Literature DB >> 973620

Hypokalemic crisis simulating intestinal obstruction in a 4-year-old girl. A consequence of 17alpha-hydroxylase deficiency.

C Preeyasombat, N Pitchayayothin, A Viravekin.   

Abstract

A 4-year-old girl had abdominal distention, muscular weakness, renal tubular dysfunction, and hypertension associated with hypokalemic metabolic alkalosis. There were no clinical symptoms of cortisol deficiency, but there was excessive deoxycorticosterone and cortisocsterone production. Basal plasma aldosterone levels were undetectable; however, adrenocorticotropic hormone (ACTH) stimulation brought plasma aldosterone levels up to normal. The urinary pregnanediol, tetrahydro-deoxycorticosterone (THDOC), and tetrahydrocorticosterone (THB) concentrations were elevated.

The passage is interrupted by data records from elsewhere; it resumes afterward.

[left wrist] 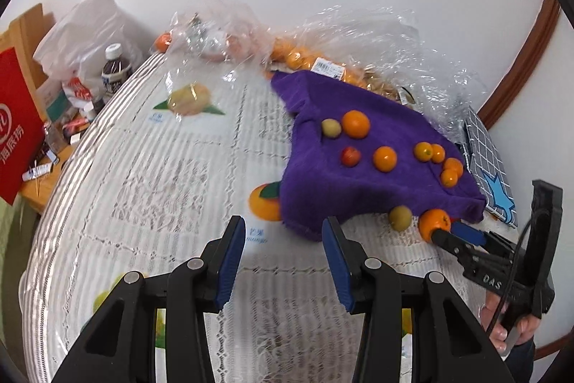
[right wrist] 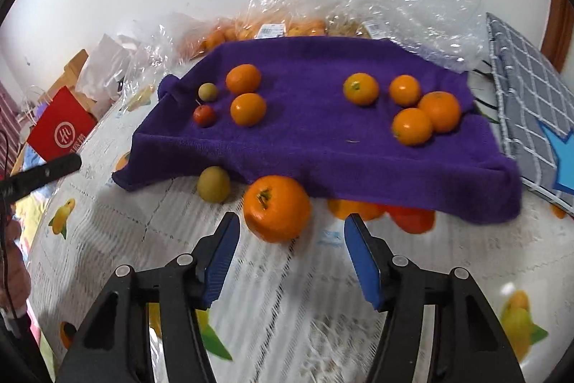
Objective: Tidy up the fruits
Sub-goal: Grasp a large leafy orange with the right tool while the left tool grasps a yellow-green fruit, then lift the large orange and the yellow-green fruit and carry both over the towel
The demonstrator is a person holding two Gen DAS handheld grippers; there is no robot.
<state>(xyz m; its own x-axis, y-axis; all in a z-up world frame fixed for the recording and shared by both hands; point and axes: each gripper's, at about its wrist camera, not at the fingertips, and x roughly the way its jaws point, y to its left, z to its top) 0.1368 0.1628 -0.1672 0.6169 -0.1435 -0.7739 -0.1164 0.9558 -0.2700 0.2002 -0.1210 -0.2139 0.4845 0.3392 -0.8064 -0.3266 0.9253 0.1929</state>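
A large orange (right wrist: 276,208) sits on the table's fruit-printed cover (right wrist: 287,293), at the near edge of the purple towel (right wrist: 305,149) and just beyond the right gripper (right wrist: 291,252). That gripper's jaws are apart with nothing between them; the orange lies off the tips, slightly toward the left finger, and no pad touches it. A small green-yellow fruit (right wrist: 213,184) rests beside the orange at the towel's hem. On the towel, two oranges, a green fruit and a small red fruit (right wrist: 204,115) form one group; four oranges (right wrist: 412,126) form another, well apart. The left gripper (left wrist: 283,248) hangs over bare cover, jaws parted and empty. Behind the towel lie clear plastic bags (left wrist: 358,34) holding what appear to be more oranges, though glare obscures them. A checked cloth (right wrist: 527,88) lies beside the towel.
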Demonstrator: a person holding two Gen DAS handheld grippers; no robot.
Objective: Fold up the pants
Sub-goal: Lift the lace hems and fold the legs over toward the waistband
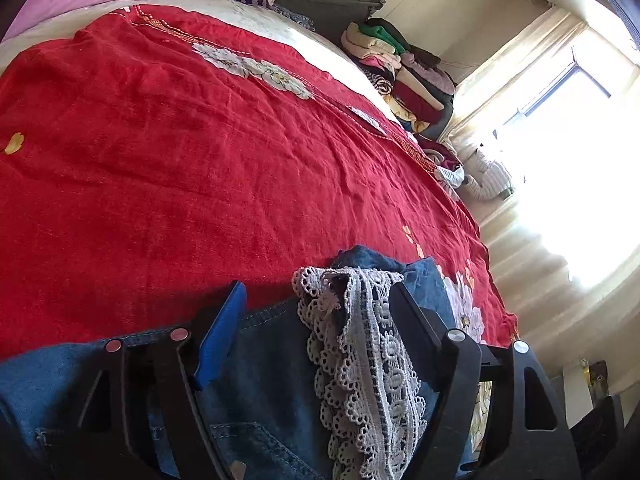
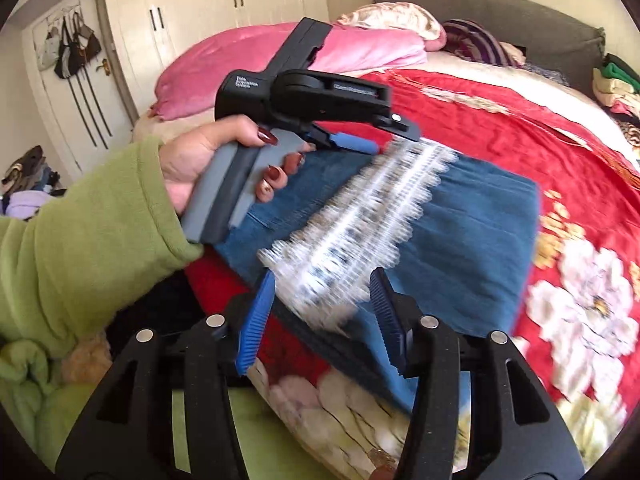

Stimulation of ACTH failed to increase urinary 17-ketosteroid, 17-hydroxycorticosteroid, or plasma cortisol levels significantly, while urinary THDOC, THB, and plasma corticosterone concentrations were further elevated. The elevated plasma corticosteroid intermediates were suppressed by dexamethasone administration. When physiologic doses of dexamethasone were administered, the hypertension, electrolyte imbalance, and abnormal corticosteroid secretion were all corrected. The studies indicated a partial 17alpha-hydroxylase defect in this patient.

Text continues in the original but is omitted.